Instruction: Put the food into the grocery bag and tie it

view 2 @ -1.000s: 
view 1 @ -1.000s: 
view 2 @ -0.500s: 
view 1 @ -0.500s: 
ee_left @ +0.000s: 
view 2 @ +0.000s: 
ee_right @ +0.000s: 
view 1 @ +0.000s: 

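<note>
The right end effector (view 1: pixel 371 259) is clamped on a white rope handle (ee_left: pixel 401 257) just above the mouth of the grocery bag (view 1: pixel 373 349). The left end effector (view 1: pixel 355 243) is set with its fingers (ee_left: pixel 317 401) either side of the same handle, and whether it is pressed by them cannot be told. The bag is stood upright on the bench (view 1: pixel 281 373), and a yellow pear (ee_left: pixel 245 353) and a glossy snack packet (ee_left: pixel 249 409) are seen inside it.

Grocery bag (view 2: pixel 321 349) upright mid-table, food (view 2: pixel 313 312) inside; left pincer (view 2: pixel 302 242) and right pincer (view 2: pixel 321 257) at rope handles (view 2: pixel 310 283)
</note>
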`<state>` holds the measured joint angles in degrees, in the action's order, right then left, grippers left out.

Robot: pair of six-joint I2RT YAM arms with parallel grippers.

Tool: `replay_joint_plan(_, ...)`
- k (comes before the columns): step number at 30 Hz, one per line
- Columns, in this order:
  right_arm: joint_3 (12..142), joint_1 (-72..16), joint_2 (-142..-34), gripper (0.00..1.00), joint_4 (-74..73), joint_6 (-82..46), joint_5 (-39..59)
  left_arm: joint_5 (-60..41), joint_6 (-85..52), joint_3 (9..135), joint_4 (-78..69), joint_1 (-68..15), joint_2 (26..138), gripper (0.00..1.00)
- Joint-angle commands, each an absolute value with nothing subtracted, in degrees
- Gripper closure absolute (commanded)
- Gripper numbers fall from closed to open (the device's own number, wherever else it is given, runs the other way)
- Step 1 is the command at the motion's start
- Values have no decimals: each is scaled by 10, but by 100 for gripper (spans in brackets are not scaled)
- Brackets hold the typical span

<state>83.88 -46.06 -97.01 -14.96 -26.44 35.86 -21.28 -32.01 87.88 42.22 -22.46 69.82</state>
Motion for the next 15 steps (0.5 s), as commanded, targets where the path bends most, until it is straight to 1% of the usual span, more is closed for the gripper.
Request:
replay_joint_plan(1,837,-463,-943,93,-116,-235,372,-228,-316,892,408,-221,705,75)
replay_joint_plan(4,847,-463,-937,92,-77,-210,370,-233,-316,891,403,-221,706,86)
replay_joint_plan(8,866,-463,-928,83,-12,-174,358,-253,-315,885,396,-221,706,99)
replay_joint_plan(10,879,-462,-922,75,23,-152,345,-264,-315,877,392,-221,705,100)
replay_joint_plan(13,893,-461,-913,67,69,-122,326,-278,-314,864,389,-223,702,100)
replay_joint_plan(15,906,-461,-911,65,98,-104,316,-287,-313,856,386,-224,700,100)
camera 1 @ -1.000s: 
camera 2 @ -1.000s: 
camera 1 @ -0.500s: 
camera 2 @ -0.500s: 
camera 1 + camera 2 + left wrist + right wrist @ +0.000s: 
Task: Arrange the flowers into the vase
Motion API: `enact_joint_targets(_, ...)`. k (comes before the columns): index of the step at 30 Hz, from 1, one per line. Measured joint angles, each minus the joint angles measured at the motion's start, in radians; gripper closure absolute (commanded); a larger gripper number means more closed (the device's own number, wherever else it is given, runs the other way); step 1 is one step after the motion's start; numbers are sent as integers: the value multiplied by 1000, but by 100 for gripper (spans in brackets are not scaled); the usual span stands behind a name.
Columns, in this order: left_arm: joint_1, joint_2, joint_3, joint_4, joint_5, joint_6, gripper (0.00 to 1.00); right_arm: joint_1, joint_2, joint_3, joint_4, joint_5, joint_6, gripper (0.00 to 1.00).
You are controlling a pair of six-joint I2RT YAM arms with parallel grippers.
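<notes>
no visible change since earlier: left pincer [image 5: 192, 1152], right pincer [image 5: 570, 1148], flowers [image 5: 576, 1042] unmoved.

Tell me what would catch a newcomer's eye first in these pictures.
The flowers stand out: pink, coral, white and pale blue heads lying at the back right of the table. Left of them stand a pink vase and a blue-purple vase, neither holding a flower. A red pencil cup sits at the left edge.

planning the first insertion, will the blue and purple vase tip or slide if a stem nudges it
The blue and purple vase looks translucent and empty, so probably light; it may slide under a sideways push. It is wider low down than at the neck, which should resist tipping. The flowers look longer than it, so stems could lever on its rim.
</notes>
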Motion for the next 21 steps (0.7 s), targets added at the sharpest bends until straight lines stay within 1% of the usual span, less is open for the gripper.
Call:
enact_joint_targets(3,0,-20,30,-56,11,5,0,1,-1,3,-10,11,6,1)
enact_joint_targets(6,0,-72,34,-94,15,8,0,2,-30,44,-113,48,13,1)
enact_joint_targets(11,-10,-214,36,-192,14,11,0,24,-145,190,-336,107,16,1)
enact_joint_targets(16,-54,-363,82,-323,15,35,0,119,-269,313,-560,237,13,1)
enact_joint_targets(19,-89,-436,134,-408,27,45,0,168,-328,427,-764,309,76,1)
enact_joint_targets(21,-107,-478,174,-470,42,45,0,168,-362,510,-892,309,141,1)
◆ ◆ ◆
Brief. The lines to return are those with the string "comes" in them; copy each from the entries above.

Answer box.
- k (comes before the columns): step number at 30 Hz, one per line
Motion API: `enact_joint_targets(_, ...)`. k (comes before the columns): index of the step at 30 Hz, from 1, one per line. Measured joint angles, each minus the joint angles measured at the motion's start, in radians; gripper closure absolute (commanded); a larger gripper number means more closed (the device's own number, wherever else it is given, runs the other way); step 1 is one step after the motion's start; numbers are sent as integers: the value multiplied by 1000, but by 100 for gripper (spans in brackets are not scaled); the usual span stands behind a name.

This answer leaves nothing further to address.